• Your instructions
From the line with "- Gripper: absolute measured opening" to the line with "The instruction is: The", retype every line exactly, including those two, and leave out the rest of the data below.

• Exercise data
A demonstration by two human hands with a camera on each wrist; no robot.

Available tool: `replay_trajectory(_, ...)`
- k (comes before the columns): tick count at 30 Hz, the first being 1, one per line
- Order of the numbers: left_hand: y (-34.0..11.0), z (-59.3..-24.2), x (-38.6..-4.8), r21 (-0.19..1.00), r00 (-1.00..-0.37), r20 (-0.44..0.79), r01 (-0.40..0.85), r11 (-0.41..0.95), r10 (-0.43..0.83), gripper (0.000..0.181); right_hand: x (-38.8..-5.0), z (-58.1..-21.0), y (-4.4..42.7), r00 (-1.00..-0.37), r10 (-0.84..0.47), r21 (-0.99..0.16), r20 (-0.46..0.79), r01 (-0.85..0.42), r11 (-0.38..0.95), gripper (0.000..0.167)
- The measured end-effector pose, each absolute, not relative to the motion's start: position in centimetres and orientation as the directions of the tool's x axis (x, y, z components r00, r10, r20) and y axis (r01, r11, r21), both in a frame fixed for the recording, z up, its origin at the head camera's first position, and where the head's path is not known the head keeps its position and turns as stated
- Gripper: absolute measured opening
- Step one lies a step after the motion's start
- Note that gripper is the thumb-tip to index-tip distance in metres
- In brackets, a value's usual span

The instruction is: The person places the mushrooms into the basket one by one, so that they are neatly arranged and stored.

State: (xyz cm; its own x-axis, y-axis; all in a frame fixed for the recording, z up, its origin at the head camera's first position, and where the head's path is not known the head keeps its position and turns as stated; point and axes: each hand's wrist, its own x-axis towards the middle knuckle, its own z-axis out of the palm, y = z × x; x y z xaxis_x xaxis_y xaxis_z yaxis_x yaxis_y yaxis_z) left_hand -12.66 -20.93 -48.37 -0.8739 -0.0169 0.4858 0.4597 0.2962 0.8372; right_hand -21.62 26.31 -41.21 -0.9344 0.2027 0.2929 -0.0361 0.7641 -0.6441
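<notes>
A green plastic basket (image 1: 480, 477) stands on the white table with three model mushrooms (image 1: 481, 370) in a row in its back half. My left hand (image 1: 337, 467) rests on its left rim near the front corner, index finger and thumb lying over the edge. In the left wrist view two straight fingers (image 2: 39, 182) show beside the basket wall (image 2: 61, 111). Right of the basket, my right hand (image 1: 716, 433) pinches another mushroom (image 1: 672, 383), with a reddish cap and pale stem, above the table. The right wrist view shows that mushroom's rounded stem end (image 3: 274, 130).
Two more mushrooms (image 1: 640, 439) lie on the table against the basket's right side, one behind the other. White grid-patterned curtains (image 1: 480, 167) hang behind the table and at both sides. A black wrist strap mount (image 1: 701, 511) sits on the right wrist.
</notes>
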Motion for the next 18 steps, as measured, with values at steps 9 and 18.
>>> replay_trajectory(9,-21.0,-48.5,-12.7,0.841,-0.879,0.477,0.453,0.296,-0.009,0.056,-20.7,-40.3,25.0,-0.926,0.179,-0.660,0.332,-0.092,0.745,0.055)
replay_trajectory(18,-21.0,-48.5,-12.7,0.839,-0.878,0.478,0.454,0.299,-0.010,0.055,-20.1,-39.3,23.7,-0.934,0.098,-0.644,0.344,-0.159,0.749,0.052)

• Expected answer
- Gripper: absolute measured opening
- Step one lies a step after the motion's start
- Note that gripper is the thumb-tip to index-tip distance in metres
- In brackets, a value's usual span

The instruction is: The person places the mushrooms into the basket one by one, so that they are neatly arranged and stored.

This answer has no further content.